"I don't think
you can help me," said Jack. "I've never told
this to anybody at work, and I certainly don't want it to go any further than you, but I
sometimes get panic attacks so bad I have to go to the emergency clinic!"
"Great!" I
said, to his puzzlement. "We have an opportunity to make a difference in your
life that's so significant you'll find everything else we do a piece of cake."

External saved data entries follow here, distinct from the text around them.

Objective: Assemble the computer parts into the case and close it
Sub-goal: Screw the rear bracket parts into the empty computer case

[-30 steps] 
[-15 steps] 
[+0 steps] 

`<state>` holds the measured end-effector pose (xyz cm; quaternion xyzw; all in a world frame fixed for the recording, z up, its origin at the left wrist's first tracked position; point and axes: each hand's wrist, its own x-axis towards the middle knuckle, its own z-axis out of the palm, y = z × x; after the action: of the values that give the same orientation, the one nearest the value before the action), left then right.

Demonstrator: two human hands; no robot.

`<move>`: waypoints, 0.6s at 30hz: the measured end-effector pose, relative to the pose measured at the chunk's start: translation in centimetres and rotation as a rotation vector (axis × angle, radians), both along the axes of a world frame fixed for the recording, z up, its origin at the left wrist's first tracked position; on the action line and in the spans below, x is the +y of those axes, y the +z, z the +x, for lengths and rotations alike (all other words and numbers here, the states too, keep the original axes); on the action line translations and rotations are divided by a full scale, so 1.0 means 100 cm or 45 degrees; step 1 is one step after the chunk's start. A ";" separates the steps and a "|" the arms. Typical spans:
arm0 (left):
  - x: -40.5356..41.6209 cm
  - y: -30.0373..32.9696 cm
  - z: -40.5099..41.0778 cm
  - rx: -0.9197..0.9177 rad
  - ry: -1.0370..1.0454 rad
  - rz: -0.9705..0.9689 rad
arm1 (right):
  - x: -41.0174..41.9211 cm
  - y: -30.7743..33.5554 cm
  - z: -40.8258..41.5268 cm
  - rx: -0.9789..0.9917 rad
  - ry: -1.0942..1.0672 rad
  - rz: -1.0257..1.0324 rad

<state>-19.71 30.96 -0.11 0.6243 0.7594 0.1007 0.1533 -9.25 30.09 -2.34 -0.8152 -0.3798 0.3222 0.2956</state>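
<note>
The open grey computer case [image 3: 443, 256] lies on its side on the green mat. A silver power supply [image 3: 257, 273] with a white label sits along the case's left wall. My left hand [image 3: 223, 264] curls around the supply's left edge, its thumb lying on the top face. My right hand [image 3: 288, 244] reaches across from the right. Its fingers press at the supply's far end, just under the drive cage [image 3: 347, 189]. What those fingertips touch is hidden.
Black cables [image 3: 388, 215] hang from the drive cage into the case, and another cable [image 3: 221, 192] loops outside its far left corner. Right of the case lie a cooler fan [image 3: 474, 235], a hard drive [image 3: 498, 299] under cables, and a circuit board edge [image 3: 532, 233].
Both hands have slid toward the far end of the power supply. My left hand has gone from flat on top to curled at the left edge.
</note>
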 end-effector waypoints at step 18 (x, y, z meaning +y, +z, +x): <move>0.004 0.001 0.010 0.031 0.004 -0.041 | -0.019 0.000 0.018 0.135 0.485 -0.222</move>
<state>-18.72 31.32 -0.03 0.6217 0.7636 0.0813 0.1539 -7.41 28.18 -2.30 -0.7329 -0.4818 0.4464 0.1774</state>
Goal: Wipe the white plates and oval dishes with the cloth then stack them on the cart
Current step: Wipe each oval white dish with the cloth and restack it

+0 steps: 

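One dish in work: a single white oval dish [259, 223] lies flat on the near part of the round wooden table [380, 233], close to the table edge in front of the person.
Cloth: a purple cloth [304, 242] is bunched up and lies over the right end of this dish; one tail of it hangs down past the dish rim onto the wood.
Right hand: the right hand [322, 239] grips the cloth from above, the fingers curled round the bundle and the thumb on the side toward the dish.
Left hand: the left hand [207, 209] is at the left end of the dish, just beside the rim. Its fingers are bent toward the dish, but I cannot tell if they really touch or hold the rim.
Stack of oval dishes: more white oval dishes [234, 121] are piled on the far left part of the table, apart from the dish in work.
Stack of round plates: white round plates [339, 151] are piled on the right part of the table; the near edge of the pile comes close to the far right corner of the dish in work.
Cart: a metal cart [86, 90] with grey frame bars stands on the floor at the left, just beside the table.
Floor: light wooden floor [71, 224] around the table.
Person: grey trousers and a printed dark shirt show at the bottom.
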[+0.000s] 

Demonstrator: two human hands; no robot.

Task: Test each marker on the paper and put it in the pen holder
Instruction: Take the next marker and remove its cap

Though we'd talked for almost two hours, this was our first meeting and I knew I was
taking a chance to challenge Jack in this way, but he'd been responsive so
far, and I thought
he'd
at least try what I suggested. "Raise up that feeling of panic right now,"
I said.
"Are you
nuts?" he asked, with (I might add) rising panic.
"I promise you it
won't get out of hand," I soothed, "just think of the last time you felt panic
and do the best you can to recapture the feelings. Where did you feel it in your
body?" Using this paradoxical strategy, we worked
with Jack's
unconscious to undercut the assumption that he had no control over the panic attacks (if
he could bring them on, they were within his control). Once he focused on the
sensations associated with panic, I had him exaggerate them, assuring him all the time
that to his surprise the symptoms would eventually diminish. And they did. Not
only that, but he was able to use the technique whenever the symptoms began to arise, and
he never again had a full-blown panic attack. This approach is "paradoxical"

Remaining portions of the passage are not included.